Task prompt –
Copy out each line below exactly as it appears.

______

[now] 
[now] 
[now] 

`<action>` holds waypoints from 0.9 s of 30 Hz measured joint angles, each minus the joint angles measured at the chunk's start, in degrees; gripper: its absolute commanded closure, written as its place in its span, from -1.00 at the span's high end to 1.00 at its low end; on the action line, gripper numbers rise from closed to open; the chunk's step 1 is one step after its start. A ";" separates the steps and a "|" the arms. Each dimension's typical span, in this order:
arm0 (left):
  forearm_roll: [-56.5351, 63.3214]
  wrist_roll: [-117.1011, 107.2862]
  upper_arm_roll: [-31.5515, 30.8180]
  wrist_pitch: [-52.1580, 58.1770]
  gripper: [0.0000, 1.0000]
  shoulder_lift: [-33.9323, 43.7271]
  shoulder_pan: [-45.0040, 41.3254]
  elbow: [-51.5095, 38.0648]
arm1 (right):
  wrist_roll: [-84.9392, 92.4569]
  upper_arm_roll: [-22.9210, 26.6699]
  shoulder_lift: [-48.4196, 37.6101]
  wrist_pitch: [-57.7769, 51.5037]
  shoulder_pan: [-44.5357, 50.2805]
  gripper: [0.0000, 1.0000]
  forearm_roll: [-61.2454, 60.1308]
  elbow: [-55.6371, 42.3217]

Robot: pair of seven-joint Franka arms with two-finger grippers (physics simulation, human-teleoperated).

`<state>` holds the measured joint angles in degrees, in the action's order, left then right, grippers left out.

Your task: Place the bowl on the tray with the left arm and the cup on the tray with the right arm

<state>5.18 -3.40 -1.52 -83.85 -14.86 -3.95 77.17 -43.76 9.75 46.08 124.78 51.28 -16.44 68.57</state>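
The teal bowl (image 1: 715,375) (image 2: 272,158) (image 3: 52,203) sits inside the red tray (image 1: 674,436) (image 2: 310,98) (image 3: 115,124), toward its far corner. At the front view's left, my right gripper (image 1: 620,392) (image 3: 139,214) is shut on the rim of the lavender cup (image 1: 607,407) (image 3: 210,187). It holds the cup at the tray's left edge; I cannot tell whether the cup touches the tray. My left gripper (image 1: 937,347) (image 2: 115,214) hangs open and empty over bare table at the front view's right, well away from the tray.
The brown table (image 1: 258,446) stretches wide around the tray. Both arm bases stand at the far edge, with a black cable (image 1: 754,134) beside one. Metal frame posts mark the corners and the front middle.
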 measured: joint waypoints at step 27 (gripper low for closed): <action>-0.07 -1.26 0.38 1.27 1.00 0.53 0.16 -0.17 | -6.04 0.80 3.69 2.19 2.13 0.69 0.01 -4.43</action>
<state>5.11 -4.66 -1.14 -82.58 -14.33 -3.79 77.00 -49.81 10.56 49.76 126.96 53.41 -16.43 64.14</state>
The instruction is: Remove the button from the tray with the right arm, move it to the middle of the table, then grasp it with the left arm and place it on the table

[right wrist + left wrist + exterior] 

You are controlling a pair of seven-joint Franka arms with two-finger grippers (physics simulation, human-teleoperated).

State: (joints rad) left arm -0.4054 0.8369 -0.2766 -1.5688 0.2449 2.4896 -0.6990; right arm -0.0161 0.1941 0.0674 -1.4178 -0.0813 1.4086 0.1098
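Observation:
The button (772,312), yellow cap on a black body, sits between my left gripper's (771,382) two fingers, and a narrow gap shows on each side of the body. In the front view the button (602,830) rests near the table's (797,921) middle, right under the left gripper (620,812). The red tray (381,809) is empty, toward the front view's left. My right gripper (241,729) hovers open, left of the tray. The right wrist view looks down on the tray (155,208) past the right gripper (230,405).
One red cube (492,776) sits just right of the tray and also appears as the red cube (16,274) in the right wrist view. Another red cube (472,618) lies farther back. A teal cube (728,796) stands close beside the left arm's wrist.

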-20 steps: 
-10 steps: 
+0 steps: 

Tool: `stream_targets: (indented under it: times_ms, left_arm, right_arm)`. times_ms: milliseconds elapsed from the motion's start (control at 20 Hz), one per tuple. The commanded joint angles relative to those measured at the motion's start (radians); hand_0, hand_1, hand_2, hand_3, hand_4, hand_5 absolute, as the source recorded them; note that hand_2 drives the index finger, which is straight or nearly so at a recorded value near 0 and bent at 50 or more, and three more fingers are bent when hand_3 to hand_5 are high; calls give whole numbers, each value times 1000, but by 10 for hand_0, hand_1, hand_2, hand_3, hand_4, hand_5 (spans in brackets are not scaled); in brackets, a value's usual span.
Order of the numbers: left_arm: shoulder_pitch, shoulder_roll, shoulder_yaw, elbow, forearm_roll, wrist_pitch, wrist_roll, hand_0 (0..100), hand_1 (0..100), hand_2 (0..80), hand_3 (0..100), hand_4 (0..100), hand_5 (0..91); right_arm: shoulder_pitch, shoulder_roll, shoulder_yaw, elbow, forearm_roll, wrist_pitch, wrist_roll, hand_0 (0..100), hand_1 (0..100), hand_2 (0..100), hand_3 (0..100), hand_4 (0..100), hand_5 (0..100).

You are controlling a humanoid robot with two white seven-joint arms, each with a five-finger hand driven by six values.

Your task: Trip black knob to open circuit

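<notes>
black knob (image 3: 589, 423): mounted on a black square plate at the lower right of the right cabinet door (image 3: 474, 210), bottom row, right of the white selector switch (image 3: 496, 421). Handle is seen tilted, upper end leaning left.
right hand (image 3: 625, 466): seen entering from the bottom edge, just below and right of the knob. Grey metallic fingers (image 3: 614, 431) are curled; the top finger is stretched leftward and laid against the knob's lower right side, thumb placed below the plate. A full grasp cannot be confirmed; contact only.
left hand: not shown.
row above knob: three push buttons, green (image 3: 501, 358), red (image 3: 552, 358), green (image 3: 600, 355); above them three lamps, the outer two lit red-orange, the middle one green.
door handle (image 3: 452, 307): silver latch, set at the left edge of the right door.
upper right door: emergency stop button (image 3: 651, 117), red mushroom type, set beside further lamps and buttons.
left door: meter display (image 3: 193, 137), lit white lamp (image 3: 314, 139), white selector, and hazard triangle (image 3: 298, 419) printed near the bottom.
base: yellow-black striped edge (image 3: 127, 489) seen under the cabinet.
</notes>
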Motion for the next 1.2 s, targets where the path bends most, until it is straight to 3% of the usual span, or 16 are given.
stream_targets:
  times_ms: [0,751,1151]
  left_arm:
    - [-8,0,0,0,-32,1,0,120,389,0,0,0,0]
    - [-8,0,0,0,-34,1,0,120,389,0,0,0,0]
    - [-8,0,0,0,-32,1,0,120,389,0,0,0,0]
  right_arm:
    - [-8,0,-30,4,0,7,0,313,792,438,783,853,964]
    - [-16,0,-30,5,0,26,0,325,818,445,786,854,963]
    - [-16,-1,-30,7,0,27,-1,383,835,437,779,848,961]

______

Written solution –
[now] 
[now] 
[now] 

`<action>` holds waypoints from 0.9 s of 30 Hz measured joint angles, each minus the joint angles measured at the chunk's start, in degrees; gripper: its absolute commanded closure, written as its place in its span, from -1.00 at the span's high end to 1.00 at its low end; on the action line, gripper numbers rise from closed to open; the chunk's step 1 is one step after its start. A ";" separates the steps and a "|" the arms. Each dimension's typical span, in this order:
arm0 (left):
  forearm_roll: [-56.5351, 63.3214]
  wrist_roll: [-117.1011, 107.2862]
  upper_arm_roll: [-31.5515, 30.8180]
  wrist_pitch: [-52.1580, 58.1770]
  gripper: [0.0000, 1.0000]
  shoulder_lift: [-33.9323, 43.7271]
  shoulder_pan: [-45.0040, 41.3254]
  elbow: [-51.5095, 38.0648]
arm1 (right):
  wrist_roll: [-84.9392, 92.4569]
  upper_arm_roll: [-22.9210, 26.6699]
  shoulder_lift: [-48.4196, 37.6101]
  wrist_pitch: [-57.7769, 51.5037]
  shoulder_pan: [-44.5357, 50.2805]
  gripper: [0.0000, 1.0000]
  forearm_roll: [-61.2454, 60.1308]
  elbow: [-55.6371, 42.3217]

Robot: pair of seven-joint Franka arms with two-finger grippers (physics simulation, human-teleoperated).

`<state>` holds the measured joint angles in degrees, in the action's order, left then right, grippers left out.

Your task: Place the bowl on the tray with the left arm and the cup on the tray with the right arm

<state>5.18 -3.40 -1.52 -83.85 -14.86 -3.95 77.17 -43.76 9.75 46.08 124.78 51.28 -16.44 68.57</state>
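The teal bowl (image 1: 715,375) (image 2: 272,158) (image 3: 52,203) sits inside the red tray (image 1: 674,436) (image 2: 310,98) (image 3: 115,124), toward its far corner. At the front view's left, my right gripper (image 1: 620,392) (image 3: 139,214) is shut on the rim of the lavender cup (image 1: 607,407) (image 3: 210,187). It holds the cup at the tray's left edge; I cannot tell whether the cup touches the tray. My left gripper (image 1: 937,347) (image 2: 115,214) hangs open and empty over bare table at the front view's right, well away from the tray.
The brown table (image 1: 258,446) stretches wide around the tray. Both arm bases stand at the far edge, with a black cable (image 1: 754,134) beside one. Metal frame posts mark the corners and the front middle.
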 measured: joint waypoints at step 27 (gripper low for closed): <action>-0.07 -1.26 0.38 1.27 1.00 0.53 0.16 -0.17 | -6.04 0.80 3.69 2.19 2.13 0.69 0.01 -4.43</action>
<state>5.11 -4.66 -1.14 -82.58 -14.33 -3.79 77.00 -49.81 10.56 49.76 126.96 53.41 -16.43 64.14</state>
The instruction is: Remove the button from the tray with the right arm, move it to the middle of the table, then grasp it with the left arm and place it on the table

[right wrist + left wrist + exterior] 

You are controlling a pair of seven-joint Franka arms with two-finger grippers (physics simulation, human-teleoperated).

State: (joints rad) left arm -0.4054 0.8369 -0.2766 -1.5688 0.2449 2.4896 -0.6990; right arm -0.0161 0.1941 0.0674 -1.4178 -0.0813 1.4086 0.1098
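Observation:
The button (772,312), yellow cap on a black body, sits between my left gripper's (771,382) two fingers, and a narrow gap shows on each side of the body. In the front view the button (602,830) rests near the table's (797,921) middle, right under the left gripper (620,812). The red tray (381,809) is empty, toward the front view's left. My right gripper (241,729) hovers open, left of the tray. The right wrist view looks down on the tray (155,208) past the right gripper (230,405).
One red cube (492,776) sits just right of the tray and also appears as the red cube (16,274) in the right wrist view. Another red cube (472,618) lies farther back. A teal cube (728,796) stands close beside the left arm's wrist.
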
-20 steps: 
-10 steps: 
+0 steps: 

Tool: `stream_targets: (indented under it: times_ms, left_arm, right_arm)`. times_ms: milliseconds elapsed from the motion's start (control at 20 Hz), one per tuple. The commanded joint angles relative to those measured at the motion's start (radians); hand_0, hand_1, hand_2, hand_3, hand_4, hand_5 absolute, as the source recorded them; note that hand_2 drives the index finger, which is straight or nearly so at a recorded value near 0 and bent at 50 or more, and three more fingers are bent when hand_3 to hand_5 are high; calls give whole numbers, each value times 1000, but by 10 for hand_0, hand_1, hand_2, hand_3, hand_4, hand_5 (spans in brackets are not scaled); in brackets, a value's usual span.
Order of the numbers: left_arm: shoulder_pitch, shoulder_roll, shoulder_yaw, elbow, forearm_roll, wrist_pitch, wrist_roll, hand_0 (0..100), hand_1 (0..100), hand_2 (0..80), hand_3 (0..100), hand_4 (0..100), hand_5 (0..91); right_arm: shoulder_pitch, shoulder_roll, shoulder_yaw, elbow, forearm_roll, wrist_pitch, wrist_roll, hand_0 (0..100), hand_1 (0..100), hand_2 (0..100), hand_3 (0..100), hand_4 (0..100), hand_5 (0..100).

You are controlling a humanoid robot with two white seven-joint arms, each with a five-finger hand driven by six values.

Your task: Trip black knob to open circuit

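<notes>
black knob (image 3: 589, 423): mounted on a black square plate at the lower right of the right cabinet door (image 3: 474, 210), bottom row, right of the white selector switch (image 3: 496, 421). Handle is seen tilted, upper end leaning left.
right hand (image 3: 625, 466): seen entering from the bottom edge, just below and right of the knob. Grey metallic fingers (image 3: 614, 431) are curled; the top finger is stretched leftward and laid against the knob's lower right side, thumb placed below the plate. A full grasp cannot be confirmed; contact only.
left hand: not shown.
row above knob: three push buttons, green (image 3: 501, 358), red (image 3: 552, 358), green (image 3: 600, 355); above them three lamps, the outer two lit red-orange, the middle one green.
door handle (image 3: 452, 307): silver latch, set at the left edge of the right door.
upper right door: emergency stop button (image 3: 651, 117), red mushroom type, set beside further lamps and buttons.
left door: meter display (image 3: 193, 137), lit white lamp (image 3: 314, 139), white selector, and hazard triangle (image 3: 298, 419) printed near the bottom.
base: yellow-black striped edge (image 3: 127, 489) seen under the cabinet.
</notes>
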Motion for the next 1.2 s, targets where the path bends most, until it is straight to 3% of the usual span, or 16 are given.
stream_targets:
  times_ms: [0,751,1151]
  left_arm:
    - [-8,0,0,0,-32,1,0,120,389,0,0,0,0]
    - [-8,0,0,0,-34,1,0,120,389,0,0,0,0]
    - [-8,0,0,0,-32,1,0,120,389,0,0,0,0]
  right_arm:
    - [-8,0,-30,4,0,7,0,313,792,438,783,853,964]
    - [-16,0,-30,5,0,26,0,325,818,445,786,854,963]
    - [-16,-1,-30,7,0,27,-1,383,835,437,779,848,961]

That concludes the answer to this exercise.